──ゲヘナ学園、総領主。羽沼マコト。
権力欲の権化たる彼女は常に自身が頂点であることを求め、望み、動く。自らの欲望にどこまでも忠実な、模範的ゲヘナ生。
だが、要点のみを的確に押さえたその政治手腕は驚嘆に値する。その辣腕には「慈愛の君」さえ一目置き、自ら同盟を願い出るほどだ。無論、マコトはその申し出を承諾した。
同盟が正式に結ばれれば、マコトの名声は更に増すだろう。何もしていなくても上がり続ける権威、威風。それらは彼女自身の自尊心を大いに高めてくれるに違いない。

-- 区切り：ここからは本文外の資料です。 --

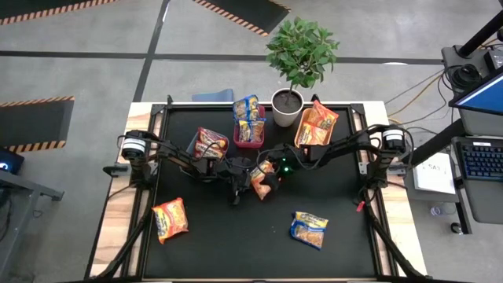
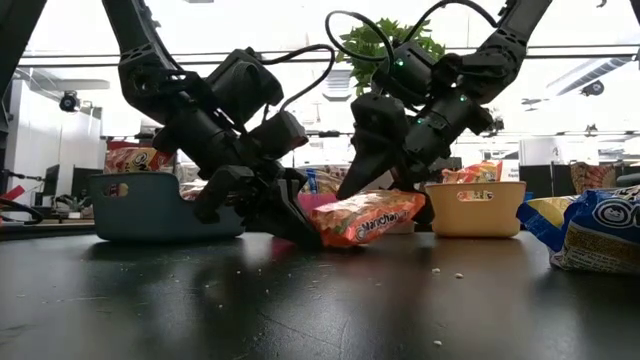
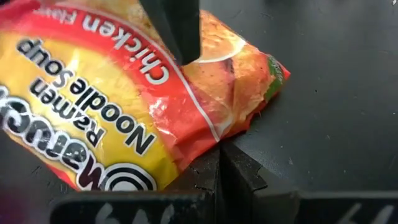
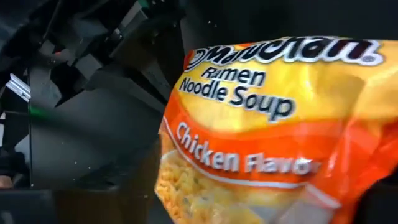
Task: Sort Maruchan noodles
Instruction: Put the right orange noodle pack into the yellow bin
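held at the middle of the black table (image 1: 338, 196): one orange-yellow chicken packet (image 1: 263, 178), lifted a little above the surface, flat face nearly level in the low view, long axis running about from the left arm's side to the right arm's side there. left gripper (image 1: 240, 174) pinching one end of it, right gripper (image 1: 275, 167) at the other end, fingers state cannot tell. lying apart near the front: another orange packet (image 1: 170, 218) and a blue-yellow packet (image 1: 309, 229). more packets standing in the teal bin (image 2: 150, 205), red bin (image 1: 250, 134) and orange bin (image 2: 475, 205) at the back.
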Controlling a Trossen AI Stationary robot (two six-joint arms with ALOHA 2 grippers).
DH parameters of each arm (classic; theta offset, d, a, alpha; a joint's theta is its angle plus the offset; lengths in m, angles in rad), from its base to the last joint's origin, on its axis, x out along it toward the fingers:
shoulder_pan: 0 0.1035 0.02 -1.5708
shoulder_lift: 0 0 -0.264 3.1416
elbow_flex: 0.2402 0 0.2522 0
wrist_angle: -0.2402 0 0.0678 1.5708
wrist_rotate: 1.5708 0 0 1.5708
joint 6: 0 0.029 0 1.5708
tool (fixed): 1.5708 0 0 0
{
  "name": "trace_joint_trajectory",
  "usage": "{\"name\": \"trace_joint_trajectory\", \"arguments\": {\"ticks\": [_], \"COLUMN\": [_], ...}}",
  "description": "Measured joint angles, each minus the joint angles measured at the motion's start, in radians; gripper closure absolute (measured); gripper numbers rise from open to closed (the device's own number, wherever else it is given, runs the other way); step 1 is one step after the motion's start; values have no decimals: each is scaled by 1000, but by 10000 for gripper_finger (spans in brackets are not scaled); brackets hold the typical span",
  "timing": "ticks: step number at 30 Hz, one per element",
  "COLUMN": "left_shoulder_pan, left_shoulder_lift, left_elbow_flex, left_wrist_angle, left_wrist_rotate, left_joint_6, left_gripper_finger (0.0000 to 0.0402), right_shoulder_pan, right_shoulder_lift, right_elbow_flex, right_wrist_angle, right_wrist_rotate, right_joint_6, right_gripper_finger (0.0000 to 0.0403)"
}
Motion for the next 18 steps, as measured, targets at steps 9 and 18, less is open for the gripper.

──そうして迎えた今日、羽沼マコトはゲヘナ総領主として比類なき権勢を誇っていた。
* * * * *
「ETOが出来れば楽しくなるな、キキキッ!」
「どちらかというと抑止力として望んだのですが……」
「真面目なことだ、キキキッ!」
マコトが差し出した手にナギサが手を伸ばす。トリニティとゲヘナ、両校の総領主が歴史上初めて、握手を交わす。焚かれたフラッシュが二人の顔を明るく照らす。まるで、両校の未来を暗示するかのように。

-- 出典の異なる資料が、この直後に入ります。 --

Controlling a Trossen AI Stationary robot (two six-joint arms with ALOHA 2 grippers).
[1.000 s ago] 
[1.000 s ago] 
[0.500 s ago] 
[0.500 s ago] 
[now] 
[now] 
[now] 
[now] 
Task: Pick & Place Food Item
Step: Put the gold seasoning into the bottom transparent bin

次の瞬間、僅かに大地が揺れる。それは徐々に、そして急激に大きくなっていく。
そして。
──大地が、裂けた。
調印式の会場、古聖堂そのものが、大地の底へと飲み込まれていく。
依然、揺れは続いている。救援も、退避も叶わない。全てが奈落に飲み込まれていく。
「ヒナッ! 私は平気だ、イブキを守れッ!」
マコトは自身の襟を掴み、瓦礫を踏み砕いて脱出しようとしているヒナに叫ぶ。マコトの目は捉えていた。曇天を裂き、こちらに向かって落ちてくる巡航ミサイルの姿を。
「緊急避難よ、苦情は受け付けないわ」
ヒナはイブキに向かってマコトをブン投げる。総領主であるマコトを守りつつ、イブキを助けられる妙手。だが、投げ終わりの体勢ではミサイルを迎撃できない。咄嗟に羽でガードするヒナだが、爆発の衝撃と光に叩かれ、瓦礫とともに地下深くへと叩き落とされてしまう。
「直撃したか。まあ、奴なら問題ないだろう」
マコトは落下していくヒナを尻目にイブキをキャッチする。そのまま、崩壊を免れた壁際の床に着地する。イブキは無事だったが、気絶している。恐らく、落下中に気を失ったのだろう。マコトは体勢を整え、大穴の底に向かって飛び降りる。地面まで数十メートルはあるが、ゲヘナ生にとっては階段を一段飛ばして降りるようなもの。体勢さえ悪くなければ無傷で着地できる高さだ。
* * * * *
「さて、いつまで寝ているつもりだ? 仕事の時間だぞ、空崎ヒナ」
ナギサと共にイブキが後退していくのを見届けたマコトはマントの襟を正し、土埃を払いながら瓦礫の山に声をかける。瞬間、紫色をした閃光が迸る。瓦礫の山を文字通り蒸発させ、自らの健在を示す空崎ヒナ。
「キキキッ! そうこなくてはな」
「まさか、あの程度で私がどうにかなると思っていたのかしら?」
ヒナはキレていた。当たり前だ。マコトに丸投げされて以降、苦労して準備してきた調印式をブチ壊しにされたのだ。一回殴る程度で済ませる気など毛頭ない。
マコトもキレていた。自らの権勢をキヴォトス全土に知らしめる調印式を台無しにされたうえ、イブキが巻き込まれたのだ。キレないはずがない。
「「ナメやがって、全部ぶっ潰してやる」」
ヒナとマコトの意見が一致する。